Bias in assigning organisms to treatments is a potential source of false positives and false negatives and can be controlled by proper randomization (Davis et al, 1998). Consistent bias in organism selection can potentially lead to consistent false indications of toxicity. With some test systems the effects of inadequate randomization may be subtle. With others, randomization of test chambers is extremely important to avoid systematic errors in organism response. For example, in the Selenastrum capricornutum (Raphidocelus subcapitata) algal growth test, small variations in light intensity across the growth chamber will result in measurable effects on algal growth rates. Scrupulous randomization of test chambers is necessary to eliminate this source of bias in that test system.

 

Davis et al (1998) performed a study of the potential effects of various randomization schemes on the results of WET tests. Using computer-generated data, and assumptions about the distribution of characteristics related to organism vigor, they simulated the sub-sampling that occurs when test organisms are placed in test beakers. An interesting result of the study was that, while biases due to non-random organism assignment could be substantial, relatively modest randomization efforts seemed to significantly reduce bias.

 

Are some kinds of WET tests more prone to false positives or false negatives than others?

Effects of some of the factors mentioned above are exacerbated by small sample size.  The number of replicates, number of organisms per replicate and the number of treatments in a WET test determine sample size. In any experimental design it is possible for the performance of one organism to affect the statistical outcome, but with some tests, the potential effect of a single individual is particularly pronounced. For example, the 7-day chronic Ceriodaphnia dubia test typically has 10 females per test concentration and statistical significance can depend on the life or death of a single individual test organism. To illustrate, with no control mortality in this test method, 40% mortality in a test exposure is statistically significant while 30% mortality is not.  With one dead control organism, 50% mortality is statistically significant while 40% mortality is not. Small sample sizes may increase uncertainty and increase the probability of false positives and false negatives. In a properly randomized test system these effects must be considered real.  That is, they must be classified as “toxicity” because they are statistically significant effects.   Increasing sample size can minimize the relative effects of random anomalies.  USEPA (2000) provides information on the number of replicates needed to detect a given effect depending on the variability among replicates.

 

Are false positives and false negatives still possible in the absence of technician error or sub-standard laboratory performance?

 

In addition to induced sources of error, false positives and false negatives can occur for purely statistical reasons.

 

Type 1 and Type 2 Errors

With any hypothesis test (including hypotheses associated with point estimates), only two possibilities exist with respect to the null hypothesis: Either it is true or it is false. A Type 1 error (false positive) occurs if a difference is declared when the null hypothesis is true (i.e., declaring an effluent toxic when it is not toxic). A Type 2 error (false negative) occurs when the null hypothesis is false but no difference is declared (i.e., declaring an effluent not toxic when it actually is toxic).  Type 1 and Type 2 erros are dependent on each other (e.g., as alpha increases, beta decreases), assuming that the sample size (number of treatments, number of replicates), the amount of difference to detect, and the variability are held fixed.

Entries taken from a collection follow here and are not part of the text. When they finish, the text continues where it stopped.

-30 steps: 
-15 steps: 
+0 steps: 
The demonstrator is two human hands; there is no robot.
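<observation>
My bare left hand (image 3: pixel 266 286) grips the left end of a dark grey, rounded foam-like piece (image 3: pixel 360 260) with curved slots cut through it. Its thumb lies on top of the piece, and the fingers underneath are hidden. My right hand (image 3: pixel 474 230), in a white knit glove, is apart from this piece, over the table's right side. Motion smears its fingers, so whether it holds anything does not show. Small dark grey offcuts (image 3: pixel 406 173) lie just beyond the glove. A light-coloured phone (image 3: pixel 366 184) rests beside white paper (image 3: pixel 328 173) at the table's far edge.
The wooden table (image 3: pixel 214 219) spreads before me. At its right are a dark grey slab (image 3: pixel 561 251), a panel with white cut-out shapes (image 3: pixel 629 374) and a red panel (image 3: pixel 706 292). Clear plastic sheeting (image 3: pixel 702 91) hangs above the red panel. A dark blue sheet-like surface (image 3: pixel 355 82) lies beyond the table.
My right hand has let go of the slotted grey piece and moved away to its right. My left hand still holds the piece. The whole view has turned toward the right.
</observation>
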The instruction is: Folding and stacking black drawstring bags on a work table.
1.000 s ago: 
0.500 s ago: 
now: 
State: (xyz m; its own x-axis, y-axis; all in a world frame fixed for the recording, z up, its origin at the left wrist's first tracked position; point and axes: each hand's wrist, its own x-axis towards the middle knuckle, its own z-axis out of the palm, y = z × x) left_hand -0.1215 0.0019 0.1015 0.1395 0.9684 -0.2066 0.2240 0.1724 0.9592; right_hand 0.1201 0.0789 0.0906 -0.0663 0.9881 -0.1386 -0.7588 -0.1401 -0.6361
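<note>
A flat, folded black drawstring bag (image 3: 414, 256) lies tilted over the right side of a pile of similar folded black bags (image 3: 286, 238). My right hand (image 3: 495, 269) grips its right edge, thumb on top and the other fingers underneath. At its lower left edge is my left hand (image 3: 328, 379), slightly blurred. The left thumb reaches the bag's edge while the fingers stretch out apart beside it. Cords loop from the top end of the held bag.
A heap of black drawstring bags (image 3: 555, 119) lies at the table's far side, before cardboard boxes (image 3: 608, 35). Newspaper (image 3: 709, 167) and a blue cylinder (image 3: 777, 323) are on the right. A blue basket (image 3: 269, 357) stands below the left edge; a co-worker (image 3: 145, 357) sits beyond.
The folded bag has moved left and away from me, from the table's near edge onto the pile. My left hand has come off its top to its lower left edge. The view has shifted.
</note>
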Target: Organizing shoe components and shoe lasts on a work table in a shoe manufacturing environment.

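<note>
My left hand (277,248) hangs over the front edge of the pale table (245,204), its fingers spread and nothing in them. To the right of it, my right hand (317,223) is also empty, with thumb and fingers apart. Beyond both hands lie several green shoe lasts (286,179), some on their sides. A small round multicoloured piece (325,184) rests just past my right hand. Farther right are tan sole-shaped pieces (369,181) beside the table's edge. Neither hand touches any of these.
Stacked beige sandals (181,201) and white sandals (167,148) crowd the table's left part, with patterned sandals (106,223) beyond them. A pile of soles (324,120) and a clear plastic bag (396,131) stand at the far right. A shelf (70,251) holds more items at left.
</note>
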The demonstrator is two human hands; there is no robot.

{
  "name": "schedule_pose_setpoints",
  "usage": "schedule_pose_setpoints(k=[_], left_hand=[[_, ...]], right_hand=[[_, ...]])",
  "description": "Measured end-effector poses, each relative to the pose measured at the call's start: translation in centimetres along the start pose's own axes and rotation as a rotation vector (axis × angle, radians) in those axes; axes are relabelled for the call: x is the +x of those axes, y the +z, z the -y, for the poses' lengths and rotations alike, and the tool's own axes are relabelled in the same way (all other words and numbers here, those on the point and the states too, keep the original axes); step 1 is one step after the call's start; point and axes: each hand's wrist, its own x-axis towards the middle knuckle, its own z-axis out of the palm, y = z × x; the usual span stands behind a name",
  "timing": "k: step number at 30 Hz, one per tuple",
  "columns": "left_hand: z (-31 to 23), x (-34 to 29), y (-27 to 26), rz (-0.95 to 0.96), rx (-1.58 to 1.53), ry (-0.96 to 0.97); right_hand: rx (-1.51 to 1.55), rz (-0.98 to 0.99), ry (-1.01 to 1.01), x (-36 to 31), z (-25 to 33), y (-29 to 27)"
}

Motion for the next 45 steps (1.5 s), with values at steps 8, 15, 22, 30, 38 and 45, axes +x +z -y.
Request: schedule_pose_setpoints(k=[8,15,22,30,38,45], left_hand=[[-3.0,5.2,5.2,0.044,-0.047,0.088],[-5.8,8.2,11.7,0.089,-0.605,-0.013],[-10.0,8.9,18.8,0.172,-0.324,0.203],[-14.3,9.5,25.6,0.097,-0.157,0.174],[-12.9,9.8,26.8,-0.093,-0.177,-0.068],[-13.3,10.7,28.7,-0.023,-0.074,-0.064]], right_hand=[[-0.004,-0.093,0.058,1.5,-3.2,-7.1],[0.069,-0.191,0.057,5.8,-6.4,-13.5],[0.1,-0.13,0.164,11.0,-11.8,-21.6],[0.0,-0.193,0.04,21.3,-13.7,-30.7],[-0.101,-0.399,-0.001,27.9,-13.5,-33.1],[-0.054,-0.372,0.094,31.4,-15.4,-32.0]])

A full discussion of Type 1 and 2 errors can be found in most statistics textbooks (Zar 1999) and will not be repeated here.  The crucial point for this discussion is that these errors are the result of sampling error. They are an inherent part of any experimental system involving experimental units that are variable and they can affect both hypothesis tests and point estimates. With hypothesis tests, sampling errors can result in unusually large, or small, observed differences between the control and treatment and/or unusually low, or high, variation among replicates. These errors result in unusually sensitive (false positive) or insensitive (false negative) tests. With point estimates sampling errors can cause unusually large, or small, confidence intervals around the endpoint estimate and can affect the statistical significance of the dose response.  In properly randomized experiments, the magnitude of either Type 1 or Type 2 errors can be controlled. 

 

In contrast with false positives and false negatives due to technician error or poor randomization, Type 1 Type 2 errors are repeatable only in the sense that they occur with a given frequency that can be controlled by the investigator.  Typically, WET test statistical analysis protocols fix Type 1 errors at a standard level (alpha = 0.05) and allow Type 2 errors to vary. In the typical WET test, false positives due to sampling error should be rare (i.e. P < 0.05) while false negatives may be more common (USEPA2000).

 

A factor that determines the magnitude of Type 1 and Type 2 errors (in addition to the investigator’s choice of the error rates) is the inherent variability of the replicate response in the test. With a fixed Type 1 error, Type 2 errors increase and statistical power decreases with test organism variability. This variability has two components: Genetic and environmental. With monoclonal cultures (e.g.Ceriodaphnia dubia), genetic variability should be negligible so that variability is primarily an organism culture issue (but see Soares et al 1992). With sexual test organisms, differences among individual responses are clearly due in part to genetic differences. These differences could, in theory, be minimized through culture techniques such as controlled inbreeding. However, measures to reduce genetic variability of sexual test organisms are likely to have other undesirable consequences such as inbreeding depression. In general, vigorous, healthy organism cultures are characterized by a high degree of homogeneity. This further emphasizes the importance of sound randomization and technical competence and expertise in conducting WET tests.

 

Errors Due to Test Organism Variability

The subject of false positives and false negatives is closely related to the issue of WET test variability.   This issue has received considerable recent attention. In a comprehensive review of reference test data from a variety of sources EPA (2000) produced guidance for evaluating and controlling WET test variability.  Some recommendations included :

1.      Paying close attention to technician skill and experience,

2.      Implementing procedures to evaluate test sensitivity and minimize within-test variability based on the PMSD.  Laboratories should plot control charts for PMSD, and plot the individual raw test data and the average treatment responses to examine possible causes for excessive variability.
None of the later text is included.